Ooo, nice! It’s like listening to a seashell. Hmmmm. If you listen to a seashell by the seashore, how can you be sure whether the sound of the ocean you hear is from the shell or all of those waves splish-splashing onto the beach?

But enough about that. How terribly thoughtless! I’ve left you dangling like a participle, haven’t I? I do tend to do that. If only I knew why. Being thoughtless, I haven’t the foggiest of ideas. C’est la vie. Que sera, sera. Around, around it goes; where it stops, nobody knows. I’m afraid that’s the best I can manage without giving it more thought, which I can’t do since I don’t have more thought to give. Does that indicate I’m brain-dead? I like to think I’m merely preoccupied. A wee distracted. Attention-deficit-disordered. I assure you it’s only temporary. It’s just most of the time and more often than not. It’s as if my thoughts wandered and never came back. Yes, that’s exactly what it is.

Of course, it’s possible too that my brain was consumed by a hungry zombie. Or picked apart by critics and vultures; inquisitioners and plagiarers; copycats and belfry bats; a patch of wandering fungus. Or surgically removed by a lobotomist. Stolen by a mad scientist. Extracted through my nose by an Egyptian embalmer who presumed me dead for simply being lethargic. (Hey, these things happen!)

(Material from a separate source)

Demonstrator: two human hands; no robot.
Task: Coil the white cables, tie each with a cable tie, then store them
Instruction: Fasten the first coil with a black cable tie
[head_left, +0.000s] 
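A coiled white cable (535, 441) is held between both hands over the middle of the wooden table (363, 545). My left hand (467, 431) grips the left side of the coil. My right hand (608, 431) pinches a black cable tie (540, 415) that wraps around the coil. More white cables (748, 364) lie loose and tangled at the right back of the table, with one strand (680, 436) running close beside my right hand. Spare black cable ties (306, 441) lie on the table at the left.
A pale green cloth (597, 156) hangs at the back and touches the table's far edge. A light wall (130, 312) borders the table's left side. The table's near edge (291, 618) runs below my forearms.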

Some people are thoughtless in other ways. Through careless words and deeds. By what they don’t as much as what they do. Then there are those who say what they don’t think and mean. Words without sincerity are hollow thoughts without the ring of truth, forsooth. It’s wise to think before one speaks, but not premeditate or calculate. Speak from the heart. It isn’t always the big things we say and do that matter. Sometimes the little things add up, amounting to our measure.

Ah, thoughtlessness. How I’d love to wade the shallows of its depth. But if everything we’ve ever thought might come unthunk, would our thunkenings become neverthoughts? Would our afterthoughts be too late? Would our shouldas become less than zero or lost in space? It makes you wonder, doesn’t it?

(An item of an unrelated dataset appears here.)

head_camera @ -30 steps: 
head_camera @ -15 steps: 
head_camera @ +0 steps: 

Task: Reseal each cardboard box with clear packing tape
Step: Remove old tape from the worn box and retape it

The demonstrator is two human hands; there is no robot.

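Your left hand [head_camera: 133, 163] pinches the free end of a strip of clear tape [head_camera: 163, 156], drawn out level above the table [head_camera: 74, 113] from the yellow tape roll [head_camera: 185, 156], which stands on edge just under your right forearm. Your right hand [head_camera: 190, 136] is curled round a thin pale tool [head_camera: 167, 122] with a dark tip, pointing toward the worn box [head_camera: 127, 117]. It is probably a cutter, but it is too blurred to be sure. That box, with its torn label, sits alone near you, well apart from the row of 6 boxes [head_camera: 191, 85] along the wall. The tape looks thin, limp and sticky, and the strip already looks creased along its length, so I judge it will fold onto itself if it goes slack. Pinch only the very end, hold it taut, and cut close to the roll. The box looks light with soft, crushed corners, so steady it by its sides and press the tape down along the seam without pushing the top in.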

Typically, I don’t actually know where I’m going with this. If I could think, I would probably have a clue. Or I’d have never begun this rambling thoughtless preambling in the first place. Alas I did and so it’s done. I can’t erase the past. I could delete these words but then I wouldn’t complete my column. There is in that this, as in this that, and thus I shall have to be stuck in the muck of my own making.

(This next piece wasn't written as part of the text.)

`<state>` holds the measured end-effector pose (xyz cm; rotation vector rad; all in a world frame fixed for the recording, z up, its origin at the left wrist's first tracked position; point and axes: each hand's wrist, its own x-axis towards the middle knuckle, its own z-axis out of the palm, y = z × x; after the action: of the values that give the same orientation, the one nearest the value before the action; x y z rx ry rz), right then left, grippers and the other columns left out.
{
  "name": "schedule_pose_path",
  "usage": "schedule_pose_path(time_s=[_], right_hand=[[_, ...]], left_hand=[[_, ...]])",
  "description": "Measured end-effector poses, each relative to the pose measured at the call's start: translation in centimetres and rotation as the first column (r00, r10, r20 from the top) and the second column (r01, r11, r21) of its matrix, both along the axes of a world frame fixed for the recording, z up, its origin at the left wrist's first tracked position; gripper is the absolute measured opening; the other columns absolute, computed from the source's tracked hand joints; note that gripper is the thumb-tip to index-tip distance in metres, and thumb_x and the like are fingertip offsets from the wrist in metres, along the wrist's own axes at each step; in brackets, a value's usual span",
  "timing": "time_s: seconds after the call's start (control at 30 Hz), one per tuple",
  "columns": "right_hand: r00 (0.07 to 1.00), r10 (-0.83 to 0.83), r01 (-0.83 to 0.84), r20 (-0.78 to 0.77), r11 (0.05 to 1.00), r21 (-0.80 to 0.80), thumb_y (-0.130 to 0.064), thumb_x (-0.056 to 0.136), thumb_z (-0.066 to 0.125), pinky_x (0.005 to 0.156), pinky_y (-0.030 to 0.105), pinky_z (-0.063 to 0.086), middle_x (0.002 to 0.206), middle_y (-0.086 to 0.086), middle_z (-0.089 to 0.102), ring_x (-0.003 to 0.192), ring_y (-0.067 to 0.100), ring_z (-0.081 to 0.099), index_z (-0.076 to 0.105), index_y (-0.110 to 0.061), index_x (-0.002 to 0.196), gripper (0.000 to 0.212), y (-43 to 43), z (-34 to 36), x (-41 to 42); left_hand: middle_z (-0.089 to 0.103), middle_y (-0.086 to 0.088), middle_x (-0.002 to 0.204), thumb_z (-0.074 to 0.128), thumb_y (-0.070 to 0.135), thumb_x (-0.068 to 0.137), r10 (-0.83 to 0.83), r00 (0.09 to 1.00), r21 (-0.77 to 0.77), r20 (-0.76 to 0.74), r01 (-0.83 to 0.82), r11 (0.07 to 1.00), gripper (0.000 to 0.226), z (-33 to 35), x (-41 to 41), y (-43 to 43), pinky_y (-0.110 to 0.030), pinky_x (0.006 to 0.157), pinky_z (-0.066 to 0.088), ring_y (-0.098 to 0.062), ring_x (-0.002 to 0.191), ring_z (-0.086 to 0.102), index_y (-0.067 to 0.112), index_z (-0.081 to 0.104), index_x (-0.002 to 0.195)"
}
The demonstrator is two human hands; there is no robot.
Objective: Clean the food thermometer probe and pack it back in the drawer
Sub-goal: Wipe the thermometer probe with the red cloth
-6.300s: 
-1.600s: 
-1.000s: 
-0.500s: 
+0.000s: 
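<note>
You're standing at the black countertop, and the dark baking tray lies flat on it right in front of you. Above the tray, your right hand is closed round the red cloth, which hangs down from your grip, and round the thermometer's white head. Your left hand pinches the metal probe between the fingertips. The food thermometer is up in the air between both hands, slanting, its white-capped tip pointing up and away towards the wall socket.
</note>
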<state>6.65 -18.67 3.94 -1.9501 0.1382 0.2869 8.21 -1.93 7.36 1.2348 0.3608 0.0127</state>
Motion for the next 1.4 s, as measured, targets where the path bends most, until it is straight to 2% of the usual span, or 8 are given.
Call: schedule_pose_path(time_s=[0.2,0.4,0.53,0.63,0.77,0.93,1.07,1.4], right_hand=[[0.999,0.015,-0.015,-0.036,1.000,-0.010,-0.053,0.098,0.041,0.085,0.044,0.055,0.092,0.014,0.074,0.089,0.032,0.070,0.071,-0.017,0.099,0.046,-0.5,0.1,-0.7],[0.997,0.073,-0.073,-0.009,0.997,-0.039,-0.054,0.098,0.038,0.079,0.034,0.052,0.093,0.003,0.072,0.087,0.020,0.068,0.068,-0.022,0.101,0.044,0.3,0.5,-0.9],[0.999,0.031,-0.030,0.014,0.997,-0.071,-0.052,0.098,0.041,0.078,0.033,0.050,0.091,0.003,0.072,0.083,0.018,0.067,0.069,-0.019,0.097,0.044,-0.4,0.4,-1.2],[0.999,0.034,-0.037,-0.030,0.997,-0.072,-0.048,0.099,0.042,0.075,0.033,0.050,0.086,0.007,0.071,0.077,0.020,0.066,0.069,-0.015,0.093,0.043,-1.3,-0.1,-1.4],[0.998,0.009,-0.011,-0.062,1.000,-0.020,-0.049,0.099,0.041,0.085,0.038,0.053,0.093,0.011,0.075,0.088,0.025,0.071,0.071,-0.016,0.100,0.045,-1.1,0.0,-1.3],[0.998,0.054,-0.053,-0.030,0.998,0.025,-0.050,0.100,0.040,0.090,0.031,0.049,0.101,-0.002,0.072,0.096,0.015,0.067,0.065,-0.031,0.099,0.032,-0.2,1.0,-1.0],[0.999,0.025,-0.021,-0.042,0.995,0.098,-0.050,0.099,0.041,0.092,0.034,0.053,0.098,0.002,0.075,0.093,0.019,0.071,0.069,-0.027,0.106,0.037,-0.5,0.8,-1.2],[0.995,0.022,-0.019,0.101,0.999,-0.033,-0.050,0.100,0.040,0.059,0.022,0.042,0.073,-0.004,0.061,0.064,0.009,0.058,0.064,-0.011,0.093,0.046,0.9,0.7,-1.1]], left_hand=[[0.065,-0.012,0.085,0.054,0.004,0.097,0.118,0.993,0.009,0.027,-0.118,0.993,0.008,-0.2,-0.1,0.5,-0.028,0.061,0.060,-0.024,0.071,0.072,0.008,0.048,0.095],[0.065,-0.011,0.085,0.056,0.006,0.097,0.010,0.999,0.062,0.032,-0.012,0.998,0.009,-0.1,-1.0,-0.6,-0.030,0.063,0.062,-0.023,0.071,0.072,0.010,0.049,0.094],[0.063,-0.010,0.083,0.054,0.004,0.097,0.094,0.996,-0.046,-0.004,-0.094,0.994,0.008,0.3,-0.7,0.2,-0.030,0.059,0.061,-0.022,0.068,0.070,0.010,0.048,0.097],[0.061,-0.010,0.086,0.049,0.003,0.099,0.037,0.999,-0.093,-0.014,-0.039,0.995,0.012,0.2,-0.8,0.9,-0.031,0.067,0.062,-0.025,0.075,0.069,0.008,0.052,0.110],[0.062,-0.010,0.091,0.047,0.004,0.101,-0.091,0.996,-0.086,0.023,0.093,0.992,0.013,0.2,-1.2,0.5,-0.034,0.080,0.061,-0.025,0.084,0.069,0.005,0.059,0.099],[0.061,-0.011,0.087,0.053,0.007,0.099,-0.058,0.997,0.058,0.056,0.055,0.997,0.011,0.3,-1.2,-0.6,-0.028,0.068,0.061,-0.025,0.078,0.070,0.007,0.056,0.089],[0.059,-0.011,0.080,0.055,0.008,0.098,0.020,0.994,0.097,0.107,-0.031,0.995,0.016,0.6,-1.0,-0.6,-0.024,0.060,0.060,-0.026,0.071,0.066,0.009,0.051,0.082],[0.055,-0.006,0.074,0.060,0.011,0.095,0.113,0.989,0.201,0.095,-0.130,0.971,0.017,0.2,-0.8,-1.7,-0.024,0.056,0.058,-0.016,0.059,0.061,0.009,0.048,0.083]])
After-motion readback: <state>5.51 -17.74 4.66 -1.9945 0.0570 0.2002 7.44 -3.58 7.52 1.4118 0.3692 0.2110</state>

While I claim no responsibility for any thoughtlessness that bursts out of my noggin, I will tell you this: Let an umbrella be your umbrella, because smiles only work for candy sprinkles, baby showers, and figurative monsoons.

April is the month of williwackery and fuddlebeduddlement, in which there are deluges of madness along with delusions of fools falling from the sky. There can also be bucket-sized raindrops that may require the genuine article, and a sturdy one at that!

Which brings us to the question, have you ever felt silly when wet? It’s a bit like being slippery when wet without the hydroplaning. It’s plain ridiculous is what it is, and I must advise against it. Which is why you should always remember your trusty umbrella, good for rain or shine. And if you should need to clobber someone. Or float downward with dignity instead of a lengthy drawn-out shriek.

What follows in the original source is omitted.